Turning on/off listening.#

It is possible to turn listening on/off for the radius server. This feature is useful when using gluu-radius exclusively for key re-generation.

The configuration key can have two values, true or false

radius.listen.enable = true

Authentication Scheme#

There are two available authentication schemes:

  • onestep, as its name suggests, is the single step authentication scheme. Enabling it will have the Radius server authenticate the user and return the authentication status immediately.
  • twostep, as its name suggests, is two-step (two factor authentication). This is the default. In its current implementation , it performs two step authentication using super-gluu.
radius.auth.scheme = twostep

Key Re-generation interval#

This configuration parameter controls how often the keys used for authentication are re-generated. The value is in days. A value of 0 disables key re-generation.

# regenerates the keys every day 
radius.jwt.keygen.interval = 1

Change JWT authentication algorithm#

By default, the algorithm used by Gluu Radius for authentication is RS512 (RSASSA-PKCS1-v1_5 using SHA-512).

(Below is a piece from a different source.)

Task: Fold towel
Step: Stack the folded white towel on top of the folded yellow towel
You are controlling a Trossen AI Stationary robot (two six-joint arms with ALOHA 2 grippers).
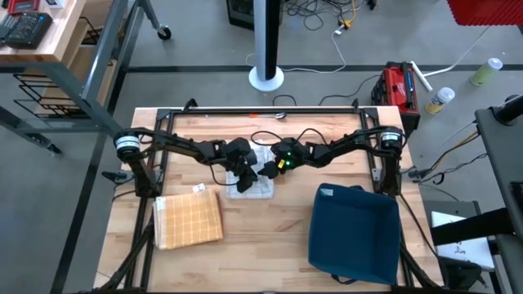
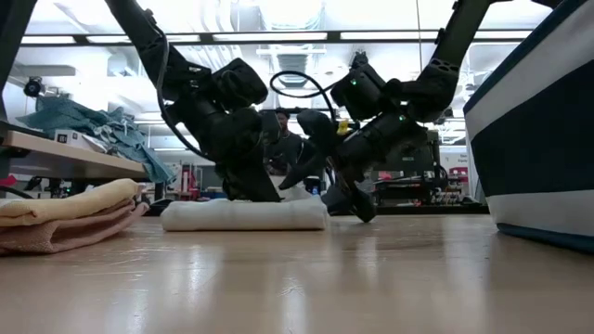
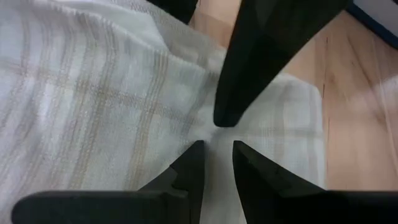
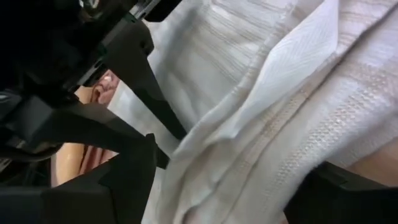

To change the algorithm, follow these steps:

  • In oxTrust, navigate to the configuration settings for the OpenID client used by Gluu Radius (see OpenID Configuration) and tab over to Encryption/Signing.

  • Change the option JWS alg Algorithm for Authentication Method to Token Endpoint to the algorithm of your choice.

Note

The algorithm must be a keypair algorithm.

  • Now, in the JWKS section (or in your jwks if you provided a URL), copy the kid corresponding to the algorithm you selected, and change the following line in the Gluu Radius configuration file:

    radius.jwt.auth.keyId = <kid>
    
  • Once complete, restart the gluu-radius service.

External jwks#

Using an external jwks requires you pasting the contents of the jwks into the JWKS section in the Encryption/Signing tab of the OpenID client used by gluu-radius for authentication. You also need to provide a keystore , which contains all of the keys , with each entry name having the corresponding kid for each JWKS entry. Generation of a keystore file and/or a JWKS is outside the scope of this document. You will need to change the following in the configuration file.

radius.jwt.keyStoreFile = <location of keystore file>
radius.jwt.auth.keyId = <kid of public key used for authentication>
radius.jwt.auth.keyStorePin = <encrypted pin for the keystore>
Use the utility /opt/gluu/bin/encode.py to encrypt the plaintext keyStore password.

Custom OpenID client#

There are a few constraints if a custom OpenID client is in use:

  1. The client must support private key JWT authentication.
  2. The client must have the super_gluu_ro_session scope or any scope which will add a __session_id claim containing an authenticated session id to the idtoken for password token grant requests.
  3. The client must have the password grant type
  4. The client must be enabled to include claims in the ID Token.
  5. The keys used in the jwks for the client need to be saved in a keystore and have gluu-radius point to them as specified in the section above.

To see an example, review the default OpenID Client that ships with Gluu Radius.

Custom authentication script#

Likewise, there are a few additional constraints if a custom authentication script is in use:

  1. The script must be of type Resource Owner Password Credentials
  2. The script must accept and process a __password http post parameter containing the user's password and not the password http post parameter.
  3. The script must accept and process a __step http post parameter.
  4. When __step is equal to initiate_auth , the custom script must authenticate the user using the provided credentials and must create a session on the server (authenticated or not) and return the session id in the idtoken with a claim name of __session_id. If the user can't be authenticated, the script must return false.
  5. When __step is equal to verify_auth, the custom script must get the http post parameter called __session_id and verify if the associated session is authenticated. If it's not authenticated , the script must return false.

To see an example, review the default authentication script that ships with Gluu Radius.